Among the entries, which lines carry the string "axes"? Copy every one.

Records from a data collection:
=-=-=

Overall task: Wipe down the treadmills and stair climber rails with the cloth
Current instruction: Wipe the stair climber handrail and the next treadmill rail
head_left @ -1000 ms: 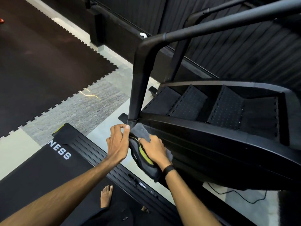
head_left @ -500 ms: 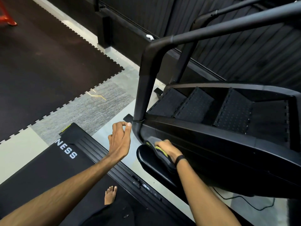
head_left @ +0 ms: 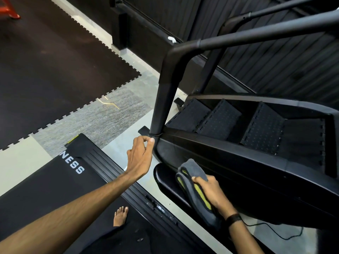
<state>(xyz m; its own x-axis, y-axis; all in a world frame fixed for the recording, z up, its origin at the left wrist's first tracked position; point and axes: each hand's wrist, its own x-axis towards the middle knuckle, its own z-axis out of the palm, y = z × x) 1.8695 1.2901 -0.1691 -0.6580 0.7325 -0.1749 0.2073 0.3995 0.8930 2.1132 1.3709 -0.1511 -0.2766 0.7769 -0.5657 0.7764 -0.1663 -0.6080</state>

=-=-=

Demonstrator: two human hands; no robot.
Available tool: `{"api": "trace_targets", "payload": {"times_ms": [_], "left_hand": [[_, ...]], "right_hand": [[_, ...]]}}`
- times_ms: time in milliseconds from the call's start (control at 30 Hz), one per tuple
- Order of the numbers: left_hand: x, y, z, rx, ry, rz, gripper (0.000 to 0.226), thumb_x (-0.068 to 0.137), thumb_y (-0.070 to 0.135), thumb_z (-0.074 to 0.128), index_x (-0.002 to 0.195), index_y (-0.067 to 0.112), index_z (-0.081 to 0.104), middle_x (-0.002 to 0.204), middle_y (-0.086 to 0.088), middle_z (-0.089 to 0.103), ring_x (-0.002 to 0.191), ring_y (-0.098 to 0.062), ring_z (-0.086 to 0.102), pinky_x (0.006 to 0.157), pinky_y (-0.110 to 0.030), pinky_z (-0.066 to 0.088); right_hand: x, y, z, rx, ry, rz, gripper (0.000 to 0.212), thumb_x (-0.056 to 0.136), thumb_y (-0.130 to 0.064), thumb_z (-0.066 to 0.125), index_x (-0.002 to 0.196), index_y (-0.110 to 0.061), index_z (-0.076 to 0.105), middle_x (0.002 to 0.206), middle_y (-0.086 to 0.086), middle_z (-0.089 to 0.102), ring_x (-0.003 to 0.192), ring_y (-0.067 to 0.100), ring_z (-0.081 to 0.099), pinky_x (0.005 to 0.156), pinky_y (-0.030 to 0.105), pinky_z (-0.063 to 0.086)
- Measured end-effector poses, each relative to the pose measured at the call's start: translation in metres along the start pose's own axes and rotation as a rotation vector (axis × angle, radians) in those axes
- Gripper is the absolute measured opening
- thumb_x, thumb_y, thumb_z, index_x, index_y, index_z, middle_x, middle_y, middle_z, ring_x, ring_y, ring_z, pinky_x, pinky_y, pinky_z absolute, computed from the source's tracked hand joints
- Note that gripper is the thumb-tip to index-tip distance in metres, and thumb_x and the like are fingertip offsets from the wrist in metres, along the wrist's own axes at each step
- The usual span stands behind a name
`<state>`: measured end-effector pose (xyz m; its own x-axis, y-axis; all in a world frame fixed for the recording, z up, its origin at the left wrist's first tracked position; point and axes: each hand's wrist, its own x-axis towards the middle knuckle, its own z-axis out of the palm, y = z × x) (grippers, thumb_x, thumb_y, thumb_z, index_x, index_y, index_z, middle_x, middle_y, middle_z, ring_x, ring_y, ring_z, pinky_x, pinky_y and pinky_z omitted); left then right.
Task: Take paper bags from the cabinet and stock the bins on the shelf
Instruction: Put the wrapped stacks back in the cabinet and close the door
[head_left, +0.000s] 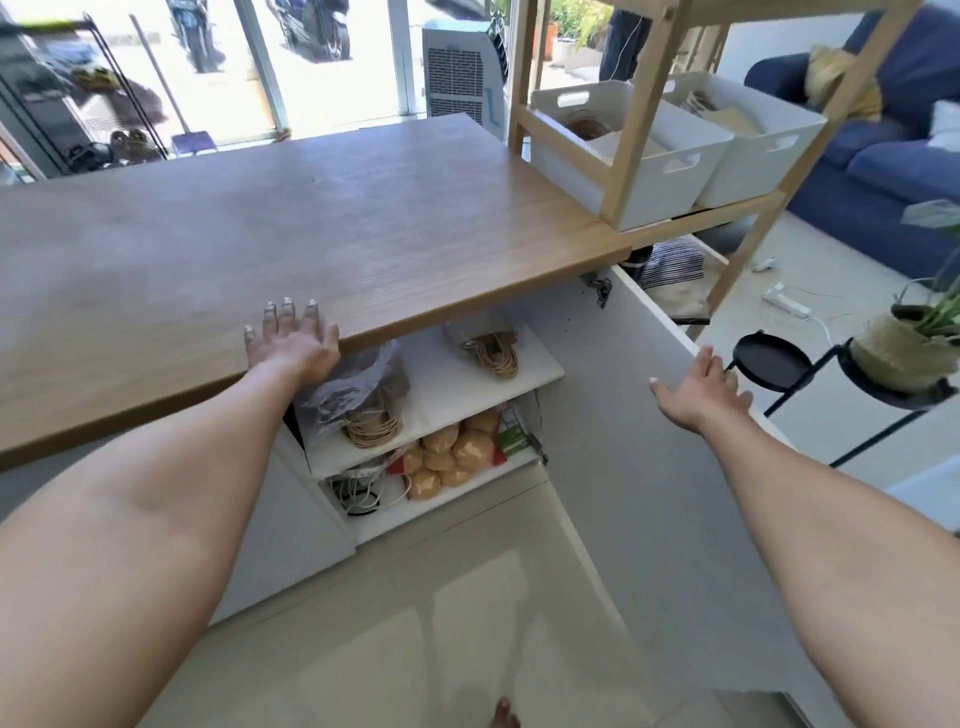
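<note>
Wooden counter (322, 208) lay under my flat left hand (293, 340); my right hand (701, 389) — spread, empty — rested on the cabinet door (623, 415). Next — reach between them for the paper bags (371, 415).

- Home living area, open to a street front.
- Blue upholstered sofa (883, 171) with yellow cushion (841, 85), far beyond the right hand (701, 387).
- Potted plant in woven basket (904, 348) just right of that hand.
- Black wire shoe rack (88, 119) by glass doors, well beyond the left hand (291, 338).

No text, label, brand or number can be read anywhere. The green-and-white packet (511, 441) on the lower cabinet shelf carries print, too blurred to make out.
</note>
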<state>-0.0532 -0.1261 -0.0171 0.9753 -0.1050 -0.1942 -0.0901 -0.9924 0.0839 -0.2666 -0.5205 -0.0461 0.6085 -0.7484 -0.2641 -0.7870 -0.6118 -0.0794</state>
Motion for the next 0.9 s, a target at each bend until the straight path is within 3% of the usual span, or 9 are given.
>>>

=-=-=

EXERCISE RESPONSE —
<state>(xyz m; its own x-axis, y-axis; all in a world frame fixed for the recording, z up, its origin at the left wrist's first tracked position; point and axes: each hand's wrist, its own x-axis towards the middle knuckle, its own z-axis out of the palm, y = z × x) 1.8695 1.2901 -0.1691 -0.6580 0.7325 -0.1749 0.2073 0.3995 0.8930 2.1132 1.3709 -0.1511 -0.2766 0.7769 -0.5657 0.7764 -0.1663 -0.6080</state>
- Measured end-effector poses, each relative to the pose measured at the call's start: translation in metres along the start pose's own axes and rotation as a rotation vector (axis × angle, radians) in those axes
- Note that gripper is the thumb-tip to index-tip distance in metres, and thumb_x and the like are fingertip offsets from the wrist in metres, along the wrist's own axes at each step
`<state>`: measured end-effector pose (xyz m; its own x-axis, y-axis; all in a world frame fixed for the recording, z up, its origin at the left wrist's first tracked position; point and axes: each hand's wrist, its own x-axis towards the middle knuckle, its own z-axis out of the palm, y = z × x) (grippers, thumb_x, thumb_y, thumb_z, index_x, index_y, index_z, middle_x, middle_y, middle_z, ring_x, ring_y, ring_z, pinky_x, pinky_y and pinky_z omitted); left then right.

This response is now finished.